- **ASSIGNMENT**
Scan the entries below, and for each line that includes the word "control", make a copy.

○ ○ ○ ○ ○

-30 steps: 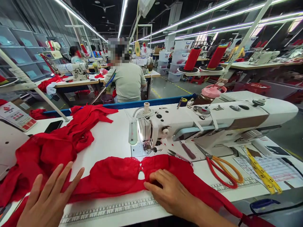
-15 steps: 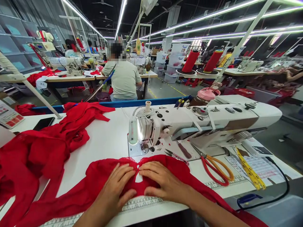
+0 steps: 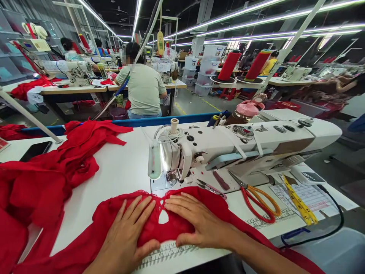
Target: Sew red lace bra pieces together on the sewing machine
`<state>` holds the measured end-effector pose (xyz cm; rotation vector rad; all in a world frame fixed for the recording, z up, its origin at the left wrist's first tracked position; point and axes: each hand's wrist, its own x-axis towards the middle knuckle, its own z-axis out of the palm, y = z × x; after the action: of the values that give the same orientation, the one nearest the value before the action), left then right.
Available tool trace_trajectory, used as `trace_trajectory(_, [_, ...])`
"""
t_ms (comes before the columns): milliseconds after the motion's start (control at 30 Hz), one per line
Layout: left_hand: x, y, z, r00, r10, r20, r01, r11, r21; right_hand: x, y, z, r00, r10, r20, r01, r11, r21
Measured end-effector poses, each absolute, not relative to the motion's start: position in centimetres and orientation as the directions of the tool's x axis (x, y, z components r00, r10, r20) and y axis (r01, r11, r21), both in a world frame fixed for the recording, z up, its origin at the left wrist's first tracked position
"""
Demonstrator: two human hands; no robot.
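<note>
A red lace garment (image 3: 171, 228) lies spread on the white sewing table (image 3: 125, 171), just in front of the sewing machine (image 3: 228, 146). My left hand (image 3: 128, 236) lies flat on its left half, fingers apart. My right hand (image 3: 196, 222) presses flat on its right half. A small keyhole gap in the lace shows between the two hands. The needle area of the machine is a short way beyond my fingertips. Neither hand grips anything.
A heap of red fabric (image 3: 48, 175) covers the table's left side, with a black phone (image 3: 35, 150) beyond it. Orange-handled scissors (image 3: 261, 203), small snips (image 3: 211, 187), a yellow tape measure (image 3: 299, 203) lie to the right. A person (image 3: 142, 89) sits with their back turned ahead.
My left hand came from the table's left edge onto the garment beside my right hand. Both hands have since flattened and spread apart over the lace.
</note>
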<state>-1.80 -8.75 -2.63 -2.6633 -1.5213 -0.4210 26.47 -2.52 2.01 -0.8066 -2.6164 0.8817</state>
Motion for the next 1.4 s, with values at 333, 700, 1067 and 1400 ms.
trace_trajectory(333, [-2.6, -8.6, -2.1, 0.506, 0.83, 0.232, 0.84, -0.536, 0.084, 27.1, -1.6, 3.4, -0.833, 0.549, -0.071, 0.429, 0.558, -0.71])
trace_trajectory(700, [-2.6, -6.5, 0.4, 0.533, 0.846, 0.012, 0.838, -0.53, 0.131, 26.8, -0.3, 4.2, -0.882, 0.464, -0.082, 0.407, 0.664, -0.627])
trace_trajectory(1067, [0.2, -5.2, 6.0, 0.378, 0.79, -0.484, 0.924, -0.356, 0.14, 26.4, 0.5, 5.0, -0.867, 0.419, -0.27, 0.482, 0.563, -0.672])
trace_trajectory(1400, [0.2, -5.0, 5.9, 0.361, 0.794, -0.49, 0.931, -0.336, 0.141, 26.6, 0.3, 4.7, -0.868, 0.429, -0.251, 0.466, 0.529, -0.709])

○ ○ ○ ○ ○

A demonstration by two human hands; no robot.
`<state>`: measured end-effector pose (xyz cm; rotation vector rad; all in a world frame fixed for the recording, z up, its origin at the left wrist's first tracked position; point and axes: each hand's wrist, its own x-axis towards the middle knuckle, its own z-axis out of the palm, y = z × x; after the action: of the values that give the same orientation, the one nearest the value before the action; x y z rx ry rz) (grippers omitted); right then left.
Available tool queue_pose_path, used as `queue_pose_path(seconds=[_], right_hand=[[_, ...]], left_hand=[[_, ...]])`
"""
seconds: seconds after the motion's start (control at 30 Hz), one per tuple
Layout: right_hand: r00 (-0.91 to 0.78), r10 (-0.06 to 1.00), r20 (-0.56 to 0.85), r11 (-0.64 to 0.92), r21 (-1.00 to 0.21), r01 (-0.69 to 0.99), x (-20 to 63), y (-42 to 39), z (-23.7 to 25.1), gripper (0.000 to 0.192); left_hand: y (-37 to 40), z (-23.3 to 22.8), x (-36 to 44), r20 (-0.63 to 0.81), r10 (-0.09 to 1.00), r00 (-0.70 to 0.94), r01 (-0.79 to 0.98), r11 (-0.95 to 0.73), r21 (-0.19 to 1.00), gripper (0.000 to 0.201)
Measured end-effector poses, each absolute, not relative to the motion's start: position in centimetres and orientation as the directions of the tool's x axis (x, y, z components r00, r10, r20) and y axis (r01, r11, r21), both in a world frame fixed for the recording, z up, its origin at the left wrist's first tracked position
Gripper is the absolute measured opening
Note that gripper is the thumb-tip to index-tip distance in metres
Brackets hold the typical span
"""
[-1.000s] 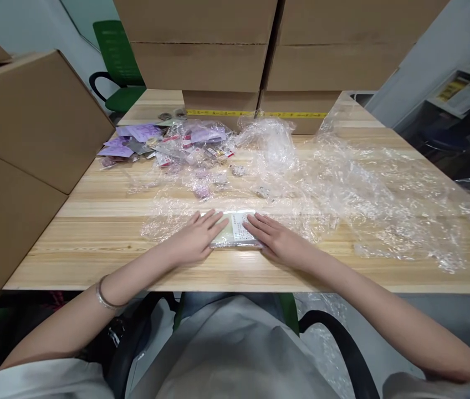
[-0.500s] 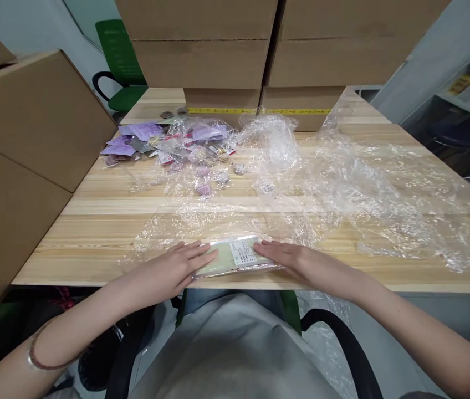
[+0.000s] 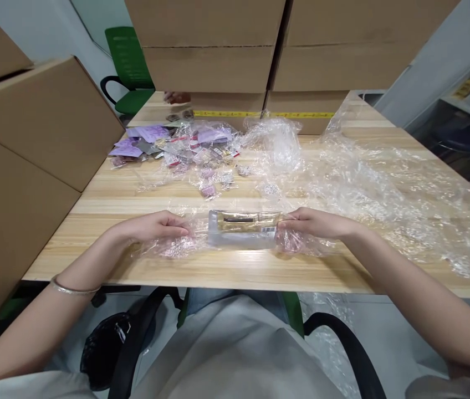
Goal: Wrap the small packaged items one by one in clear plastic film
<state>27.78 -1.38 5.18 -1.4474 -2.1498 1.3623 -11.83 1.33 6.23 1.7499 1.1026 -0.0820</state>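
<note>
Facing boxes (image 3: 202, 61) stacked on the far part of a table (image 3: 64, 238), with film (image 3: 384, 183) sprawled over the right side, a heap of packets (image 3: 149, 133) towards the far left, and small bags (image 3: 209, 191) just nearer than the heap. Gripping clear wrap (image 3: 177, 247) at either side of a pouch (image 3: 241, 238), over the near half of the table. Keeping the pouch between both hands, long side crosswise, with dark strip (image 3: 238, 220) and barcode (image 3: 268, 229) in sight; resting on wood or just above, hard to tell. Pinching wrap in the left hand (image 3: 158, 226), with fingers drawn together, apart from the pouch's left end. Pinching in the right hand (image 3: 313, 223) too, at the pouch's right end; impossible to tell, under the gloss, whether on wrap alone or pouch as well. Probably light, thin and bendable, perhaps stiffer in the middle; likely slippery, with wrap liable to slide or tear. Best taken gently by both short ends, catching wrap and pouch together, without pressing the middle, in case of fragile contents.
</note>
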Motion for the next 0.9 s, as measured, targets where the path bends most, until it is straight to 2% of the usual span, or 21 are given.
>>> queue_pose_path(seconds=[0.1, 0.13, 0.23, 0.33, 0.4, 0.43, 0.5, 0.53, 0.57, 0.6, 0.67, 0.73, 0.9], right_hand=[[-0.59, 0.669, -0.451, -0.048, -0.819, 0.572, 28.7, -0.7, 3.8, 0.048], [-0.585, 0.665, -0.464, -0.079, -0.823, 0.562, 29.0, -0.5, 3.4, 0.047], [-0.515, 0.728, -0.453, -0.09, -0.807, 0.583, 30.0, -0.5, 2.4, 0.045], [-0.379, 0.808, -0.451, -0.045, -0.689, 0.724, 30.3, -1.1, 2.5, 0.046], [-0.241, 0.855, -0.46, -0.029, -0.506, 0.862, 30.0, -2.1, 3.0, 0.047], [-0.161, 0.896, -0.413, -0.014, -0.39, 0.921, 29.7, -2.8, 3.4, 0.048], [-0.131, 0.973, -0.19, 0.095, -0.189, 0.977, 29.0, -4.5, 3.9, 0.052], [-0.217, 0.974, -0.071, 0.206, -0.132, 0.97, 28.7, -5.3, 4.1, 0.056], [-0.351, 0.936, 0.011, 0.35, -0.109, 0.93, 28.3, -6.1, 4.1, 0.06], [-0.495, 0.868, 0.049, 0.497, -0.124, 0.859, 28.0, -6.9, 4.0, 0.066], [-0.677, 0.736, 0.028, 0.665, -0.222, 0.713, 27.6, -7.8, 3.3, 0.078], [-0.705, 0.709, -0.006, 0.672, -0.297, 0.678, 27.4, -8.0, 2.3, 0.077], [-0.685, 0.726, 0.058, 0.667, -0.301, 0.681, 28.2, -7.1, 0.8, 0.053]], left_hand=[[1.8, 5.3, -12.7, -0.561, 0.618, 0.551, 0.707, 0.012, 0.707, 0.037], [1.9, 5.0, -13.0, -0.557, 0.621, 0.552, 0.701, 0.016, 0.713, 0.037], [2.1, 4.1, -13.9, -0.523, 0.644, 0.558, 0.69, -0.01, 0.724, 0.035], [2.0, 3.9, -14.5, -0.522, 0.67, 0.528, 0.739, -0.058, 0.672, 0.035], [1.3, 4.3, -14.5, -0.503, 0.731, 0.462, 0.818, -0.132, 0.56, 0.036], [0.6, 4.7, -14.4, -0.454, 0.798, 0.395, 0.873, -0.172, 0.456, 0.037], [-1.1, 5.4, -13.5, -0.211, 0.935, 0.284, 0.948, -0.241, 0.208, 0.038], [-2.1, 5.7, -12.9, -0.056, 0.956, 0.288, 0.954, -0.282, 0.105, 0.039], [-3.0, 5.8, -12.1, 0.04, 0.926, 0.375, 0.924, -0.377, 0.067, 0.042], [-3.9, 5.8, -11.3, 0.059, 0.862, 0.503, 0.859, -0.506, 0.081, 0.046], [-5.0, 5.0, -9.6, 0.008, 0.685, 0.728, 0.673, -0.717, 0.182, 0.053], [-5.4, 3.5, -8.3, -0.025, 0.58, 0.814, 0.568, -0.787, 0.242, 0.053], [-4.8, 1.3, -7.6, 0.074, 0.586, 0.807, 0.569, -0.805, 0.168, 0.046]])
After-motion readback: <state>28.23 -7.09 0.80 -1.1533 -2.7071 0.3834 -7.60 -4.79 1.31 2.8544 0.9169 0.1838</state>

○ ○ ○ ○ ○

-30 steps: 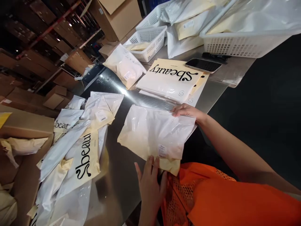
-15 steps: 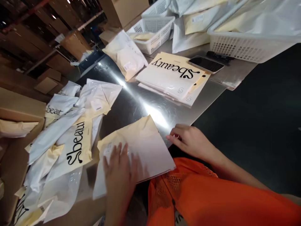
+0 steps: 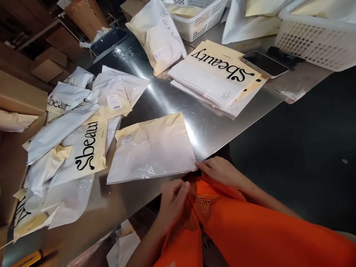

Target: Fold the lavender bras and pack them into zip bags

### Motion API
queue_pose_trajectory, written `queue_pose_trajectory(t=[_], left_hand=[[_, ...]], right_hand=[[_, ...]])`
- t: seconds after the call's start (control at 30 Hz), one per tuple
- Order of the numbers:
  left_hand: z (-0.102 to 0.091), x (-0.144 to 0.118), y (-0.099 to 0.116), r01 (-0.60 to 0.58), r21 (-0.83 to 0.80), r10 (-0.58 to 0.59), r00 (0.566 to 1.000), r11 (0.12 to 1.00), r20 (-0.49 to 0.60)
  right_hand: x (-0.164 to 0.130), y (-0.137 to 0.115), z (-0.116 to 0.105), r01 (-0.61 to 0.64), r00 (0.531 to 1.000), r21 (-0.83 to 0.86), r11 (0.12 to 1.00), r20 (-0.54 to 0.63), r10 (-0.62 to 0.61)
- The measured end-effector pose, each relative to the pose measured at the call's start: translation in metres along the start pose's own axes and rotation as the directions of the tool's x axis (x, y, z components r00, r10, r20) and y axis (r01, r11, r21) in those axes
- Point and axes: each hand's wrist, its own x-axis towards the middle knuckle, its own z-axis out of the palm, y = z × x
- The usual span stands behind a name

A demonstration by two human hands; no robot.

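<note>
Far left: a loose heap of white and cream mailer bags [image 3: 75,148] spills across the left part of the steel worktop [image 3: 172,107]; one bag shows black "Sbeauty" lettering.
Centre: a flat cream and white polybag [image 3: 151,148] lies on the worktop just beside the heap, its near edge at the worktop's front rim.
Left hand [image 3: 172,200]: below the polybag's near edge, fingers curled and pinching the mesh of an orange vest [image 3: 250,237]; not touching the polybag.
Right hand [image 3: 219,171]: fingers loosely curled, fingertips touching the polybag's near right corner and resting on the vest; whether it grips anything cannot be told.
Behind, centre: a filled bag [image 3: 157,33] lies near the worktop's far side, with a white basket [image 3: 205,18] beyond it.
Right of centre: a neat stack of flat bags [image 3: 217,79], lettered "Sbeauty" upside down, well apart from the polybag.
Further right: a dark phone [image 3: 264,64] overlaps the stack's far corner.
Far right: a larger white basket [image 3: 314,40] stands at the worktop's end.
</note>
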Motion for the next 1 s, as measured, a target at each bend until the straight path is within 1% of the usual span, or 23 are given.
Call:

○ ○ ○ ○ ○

- **SOLVED PROBLEM**
t_ms (comes before the columns): milliseconds after the motion's start (control at 30 Hz), one per line
seconds: seconds after the motion's start (control at 30 Hz), one per tuple
- t: seconds after the call's start (control at 30 Hz), one per tuple

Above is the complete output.